Exercise directions: Set down, word for word, every line of the material below from the one containing "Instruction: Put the" through the one containing "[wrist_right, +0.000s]", but none of its pictures.

Exercise data:
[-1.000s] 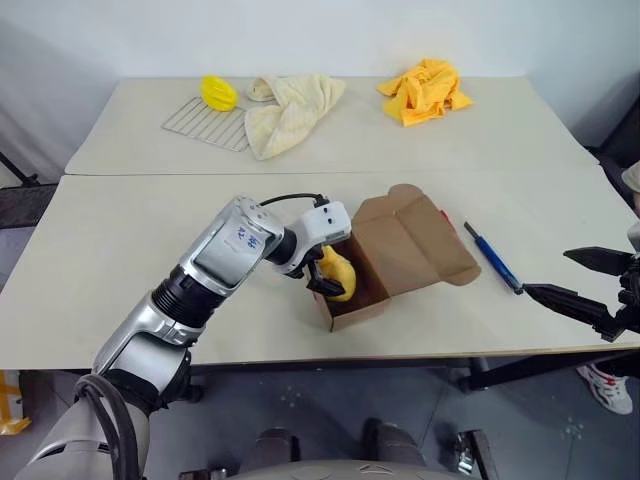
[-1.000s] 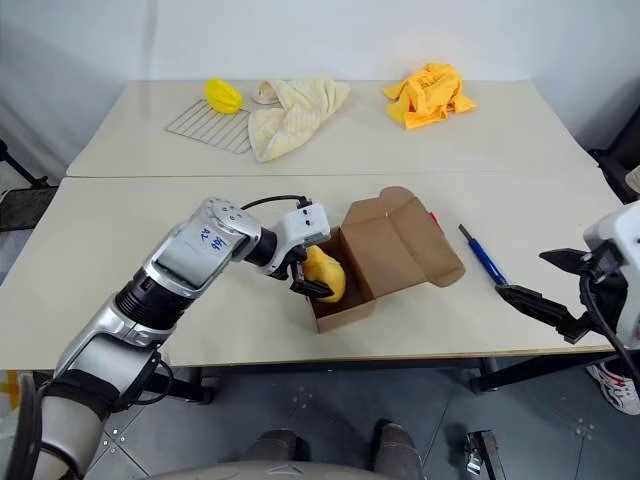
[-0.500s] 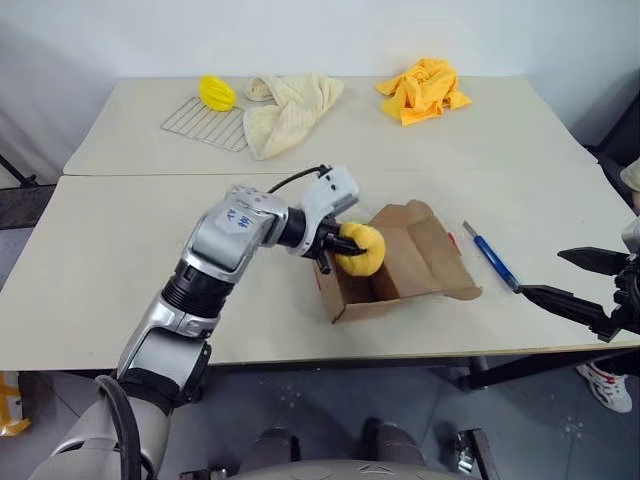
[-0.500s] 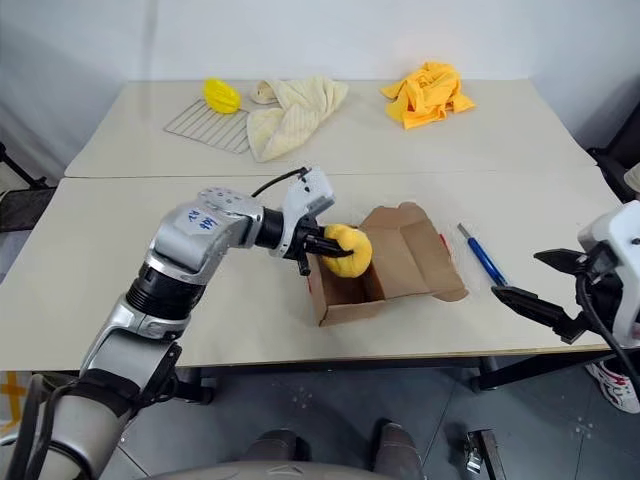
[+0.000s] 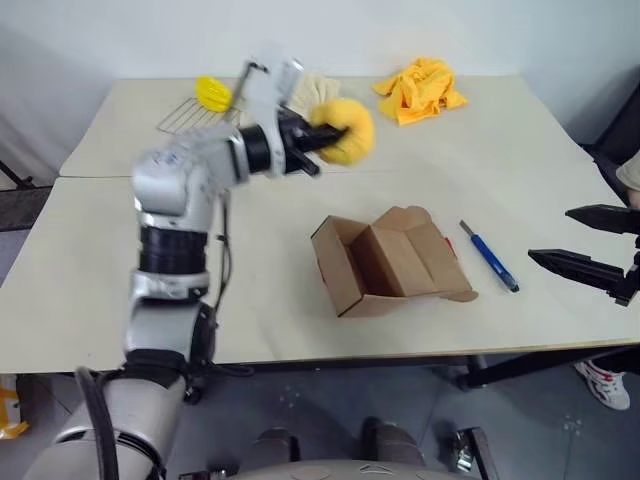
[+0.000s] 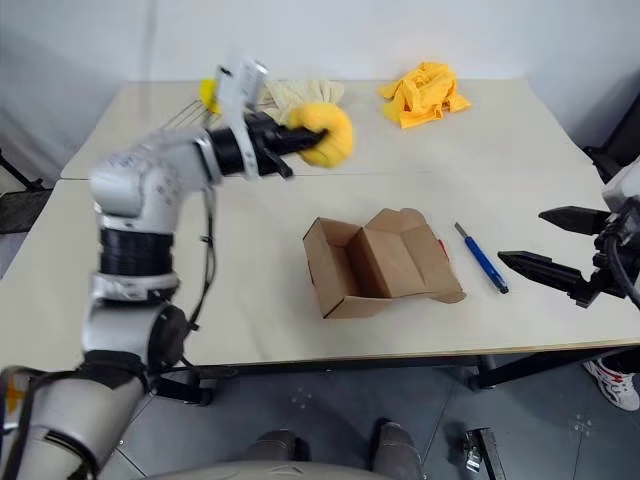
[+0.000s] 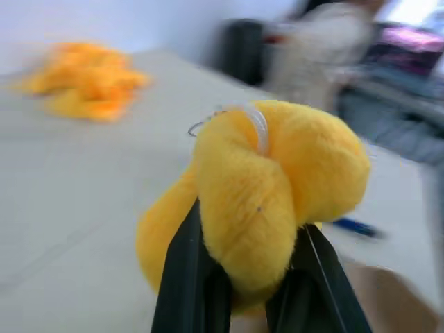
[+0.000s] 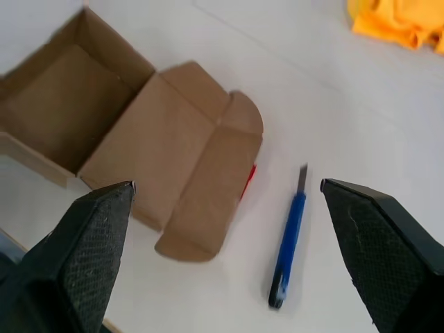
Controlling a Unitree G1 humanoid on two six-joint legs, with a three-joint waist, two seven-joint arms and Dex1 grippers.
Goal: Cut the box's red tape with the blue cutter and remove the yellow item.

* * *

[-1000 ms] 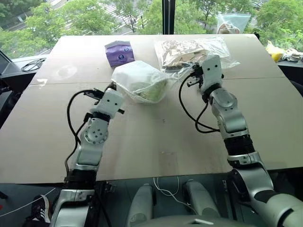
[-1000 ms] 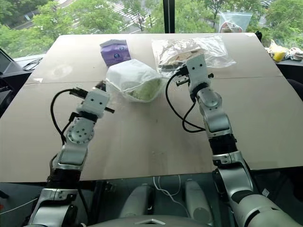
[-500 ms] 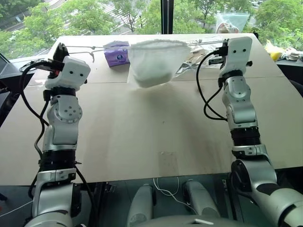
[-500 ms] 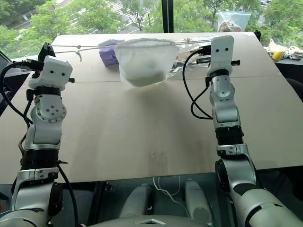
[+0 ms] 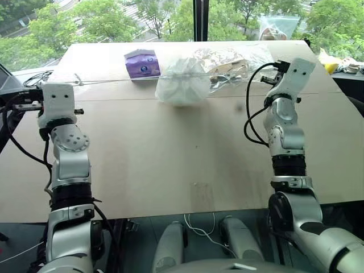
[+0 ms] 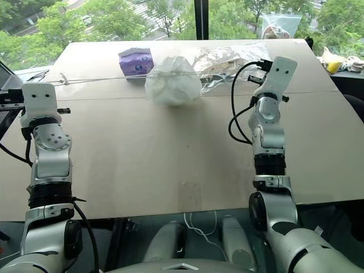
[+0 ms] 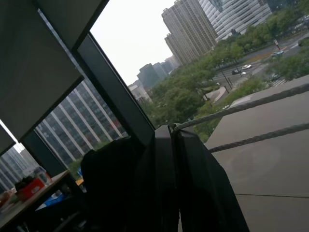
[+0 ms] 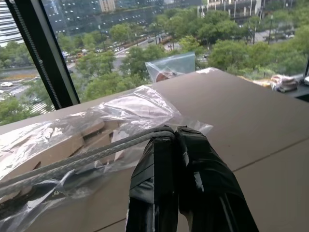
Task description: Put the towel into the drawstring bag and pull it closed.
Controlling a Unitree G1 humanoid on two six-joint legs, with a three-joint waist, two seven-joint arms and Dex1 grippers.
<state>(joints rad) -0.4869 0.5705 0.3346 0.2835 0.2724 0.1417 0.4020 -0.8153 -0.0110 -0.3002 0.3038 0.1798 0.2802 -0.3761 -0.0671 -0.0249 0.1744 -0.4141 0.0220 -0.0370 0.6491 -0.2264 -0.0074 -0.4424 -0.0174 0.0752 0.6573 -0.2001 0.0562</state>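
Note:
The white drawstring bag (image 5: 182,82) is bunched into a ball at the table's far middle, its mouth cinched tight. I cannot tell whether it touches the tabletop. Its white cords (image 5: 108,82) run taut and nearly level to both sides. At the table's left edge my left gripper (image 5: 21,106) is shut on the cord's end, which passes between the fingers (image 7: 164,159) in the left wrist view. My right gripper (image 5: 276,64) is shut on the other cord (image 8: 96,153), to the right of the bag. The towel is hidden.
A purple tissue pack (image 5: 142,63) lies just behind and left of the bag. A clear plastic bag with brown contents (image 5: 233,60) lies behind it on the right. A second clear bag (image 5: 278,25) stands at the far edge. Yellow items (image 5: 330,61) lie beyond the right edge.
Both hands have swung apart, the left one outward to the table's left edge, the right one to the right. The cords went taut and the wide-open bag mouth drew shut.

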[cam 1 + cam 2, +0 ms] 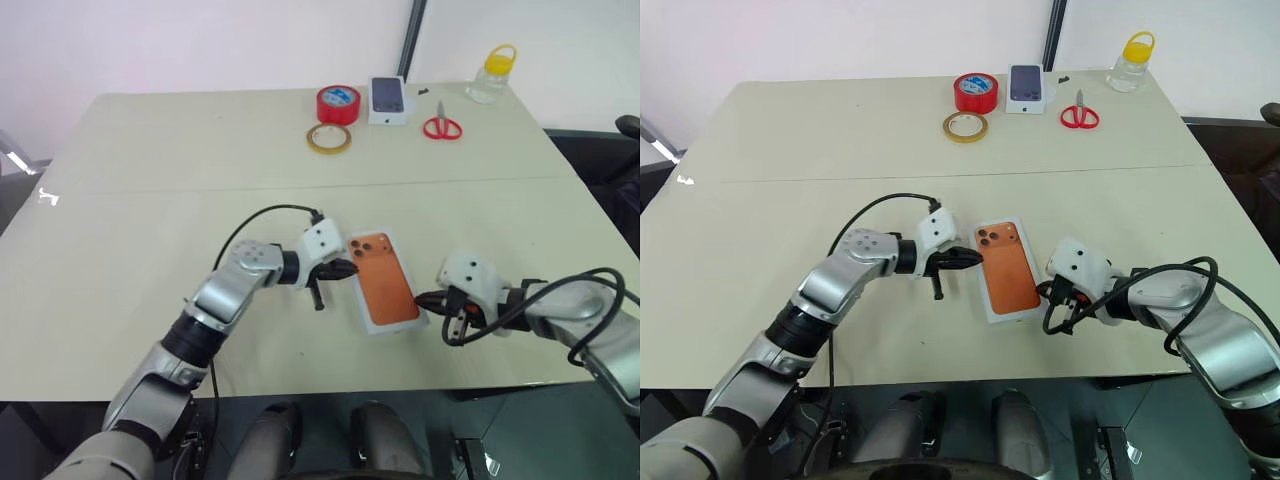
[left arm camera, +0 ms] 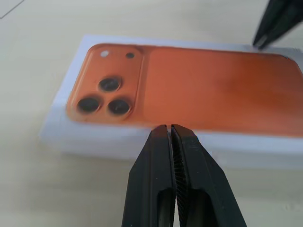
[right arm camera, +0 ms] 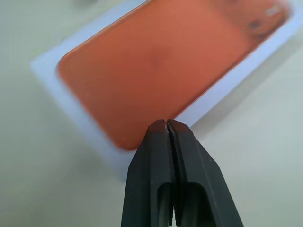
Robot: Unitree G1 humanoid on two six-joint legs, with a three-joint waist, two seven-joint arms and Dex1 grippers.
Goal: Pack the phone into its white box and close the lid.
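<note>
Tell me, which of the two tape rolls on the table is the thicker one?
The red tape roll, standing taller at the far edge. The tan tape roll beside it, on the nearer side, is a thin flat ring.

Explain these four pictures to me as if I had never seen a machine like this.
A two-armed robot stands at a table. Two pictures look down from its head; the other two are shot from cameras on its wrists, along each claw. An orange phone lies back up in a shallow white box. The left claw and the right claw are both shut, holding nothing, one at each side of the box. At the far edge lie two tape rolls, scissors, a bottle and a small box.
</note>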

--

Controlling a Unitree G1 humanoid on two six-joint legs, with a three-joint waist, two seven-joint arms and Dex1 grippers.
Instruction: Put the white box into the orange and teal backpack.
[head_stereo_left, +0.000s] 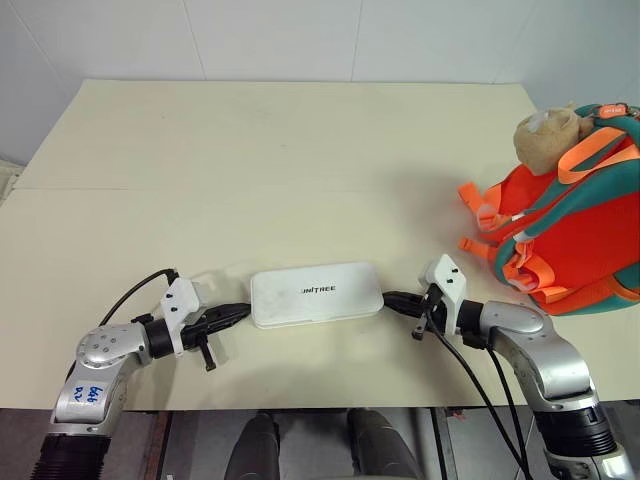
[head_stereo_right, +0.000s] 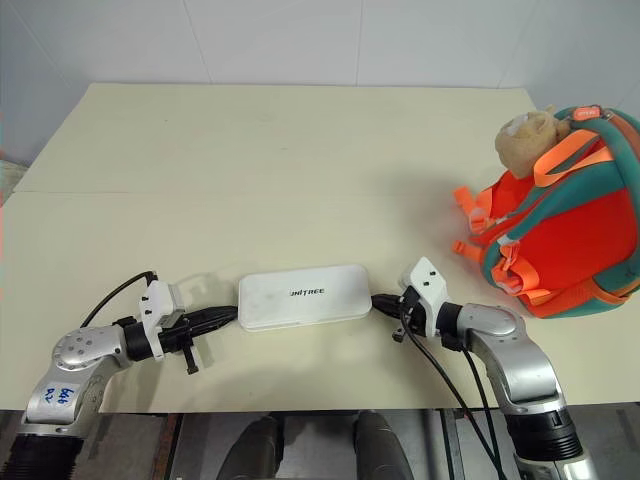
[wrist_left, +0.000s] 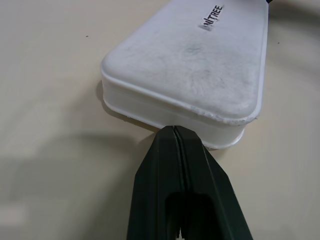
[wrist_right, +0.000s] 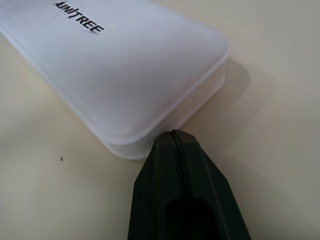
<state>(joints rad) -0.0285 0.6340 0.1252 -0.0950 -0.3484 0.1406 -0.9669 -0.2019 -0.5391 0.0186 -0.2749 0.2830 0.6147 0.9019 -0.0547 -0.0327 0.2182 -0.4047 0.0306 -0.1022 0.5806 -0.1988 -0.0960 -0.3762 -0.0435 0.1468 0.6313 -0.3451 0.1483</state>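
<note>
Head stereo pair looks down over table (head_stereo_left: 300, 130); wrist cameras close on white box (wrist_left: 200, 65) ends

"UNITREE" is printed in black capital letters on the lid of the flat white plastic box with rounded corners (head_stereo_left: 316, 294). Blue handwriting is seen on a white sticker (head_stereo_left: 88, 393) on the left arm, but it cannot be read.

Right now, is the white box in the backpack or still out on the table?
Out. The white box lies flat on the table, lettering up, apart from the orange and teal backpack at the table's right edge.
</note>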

Response to the task:
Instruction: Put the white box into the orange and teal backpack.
[head_stereo_left, +0.000s] 
[head_stereo_right, +0.000s] 
[wrist_left, +0.000s] 
[wrist_right, +0.000s] 

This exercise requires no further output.